Leydi Binham yanlarına ulaştığında Faith kadını selamladı. Açık kumral saçları doğal rengini yaşına rağmen koruyordu. Bedeni yaşlandığını unutmuş gibi diriydi. Faith onun eskiden de böyle göründüğünü hatırlıyordu. Annesi ve Leydi Binham, kadınlara özel buluşmalar düzenlediklerinde Faith'i de yanlarına alırlardı. Genç kadın onların yüzlerine kür yaptıklarını hatırlıyordu. O zamanlar çok küçük olduğu için onu eğlendirmeye çalışırken onun da yanaklarına ve burnuna biraz sürüp onu güldürürlerdi. Bunlar Mollie ve Lily doğmadan önceydi elbette. Kız kardeşi Mollie ve Binhamların küçük kızı Lily en yakın dostlardı. Bir zamanlar annesi ve Leydi Binham'ın olduğu gibi. Ancak annesi artık hayatta değildi. Mollie henüz iki yaşına girmişken bu dünyadan göçmüştü. Faith iç çekti, annesi hayatta olsaydı balo sonrası onunla yine kürler yapıp banyoda rahatlayabilir ve tüm bu saçmalıkları çekiştirip gülebilirler miydi?

"Ah, leydim, harika görünüyorsunuz!" Mollie kıpır kıpırdı. Heyecanla kadını süzdü. "Gül kurusu size çok yakışıyor."

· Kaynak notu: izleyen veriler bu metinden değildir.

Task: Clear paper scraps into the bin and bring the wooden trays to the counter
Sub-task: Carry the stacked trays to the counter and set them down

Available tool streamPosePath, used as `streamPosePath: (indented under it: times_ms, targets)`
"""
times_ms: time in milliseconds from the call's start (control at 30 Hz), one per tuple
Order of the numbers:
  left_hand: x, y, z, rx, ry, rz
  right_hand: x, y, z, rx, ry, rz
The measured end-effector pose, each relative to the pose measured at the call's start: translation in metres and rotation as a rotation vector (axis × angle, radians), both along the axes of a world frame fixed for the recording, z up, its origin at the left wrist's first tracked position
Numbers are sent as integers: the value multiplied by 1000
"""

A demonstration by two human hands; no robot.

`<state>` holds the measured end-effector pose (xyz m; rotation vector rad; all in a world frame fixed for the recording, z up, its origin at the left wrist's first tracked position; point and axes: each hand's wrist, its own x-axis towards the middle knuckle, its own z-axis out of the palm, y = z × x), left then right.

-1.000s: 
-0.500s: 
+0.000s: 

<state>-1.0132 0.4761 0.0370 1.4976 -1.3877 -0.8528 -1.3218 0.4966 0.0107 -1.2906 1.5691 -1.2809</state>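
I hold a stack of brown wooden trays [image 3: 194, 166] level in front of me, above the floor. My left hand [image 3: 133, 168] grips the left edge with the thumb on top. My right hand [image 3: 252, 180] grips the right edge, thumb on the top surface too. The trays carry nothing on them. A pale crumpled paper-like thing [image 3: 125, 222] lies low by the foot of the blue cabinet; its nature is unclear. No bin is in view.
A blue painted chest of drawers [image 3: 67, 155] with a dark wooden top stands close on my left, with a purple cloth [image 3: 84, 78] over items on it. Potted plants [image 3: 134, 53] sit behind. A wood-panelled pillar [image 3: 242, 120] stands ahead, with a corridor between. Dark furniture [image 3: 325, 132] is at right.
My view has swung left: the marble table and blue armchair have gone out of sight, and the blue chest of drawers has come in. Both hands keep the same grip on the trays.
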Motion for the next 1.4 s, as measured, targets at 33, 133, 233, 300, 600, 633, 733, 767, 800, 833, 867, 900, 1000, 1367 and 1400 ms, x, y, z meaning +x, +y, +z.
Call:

Leydi Binham avuç içiyle Mollie'nin yanağını okşadı. "Tatlı Mollie, sen de çok güzelsin."

Faith, Leydi Binham'ın gözlerindeki burukluğu fark etti. Mollie annesinin kopyası gibiydi ve kim ona baksa Francis Acklam'ı görürdü. Faith onu bir kardeşten ziyade bir evlat gibi görmüştü. Anneleri gittiğinde o daha bir bebekti ve ablalığa dair hisleri, sorumlulukları dönüşüm geçirmişti. Büyürken Faith ile aynı yatağı paylaşmıştı. Faith onu kolları arasına alır, bebek kokusunu içine çeker ve kız kardeşinin kızıl kıvırcık saçlarını okşayarak uykuya dalmasını sağlardı. Kollarında uyuyarak büyüyen tek bebek ise Mollie değildi; erkek kardeşi Blake de vardı. Blake, Mollie'den yalnızca bir yaş büyüktü. Ama her nasılsa bebekken dahi her zaman olgun bir davranışa sahip olmuş, nadiren ağlamış, hemen uykuya dalmıştı. Faith hepsinden farklı olan kızıl karışımı kahve saçlarını da bu huyuna bağlıyordu. Zira Acklam kardeşler arasındaki bu sükunet kimsede olmadığı kadar Blake'de mevcuttu. Onda kızıllığın coşkunluğu yoktu. Ancak en coşkunları Mollie'ydi. Öyle neşeli, öyle cıvıl cıvıldı ki. Sanki Faith'in kaybettiği ruhu gibi... O büyürken Faith onu izledi; annesine nasıl dönüştüğüne şahit oldu. Kimi zaman ona baktığında onun Mollie olduğunu unuturdu. Kardeşi artık büyümüştü. Artık onun saçlarını okşayan Mollie olmuştu, tıpkı annesi gibi. Faith annesinin ruhunun onda olduğunu hissederdi. Onun neşesi, insanlarla olan güçlü iletişimi, canlı yapısı tıpkı annesine benziyordu. Ve Faith, annesini her gün özlüyordu.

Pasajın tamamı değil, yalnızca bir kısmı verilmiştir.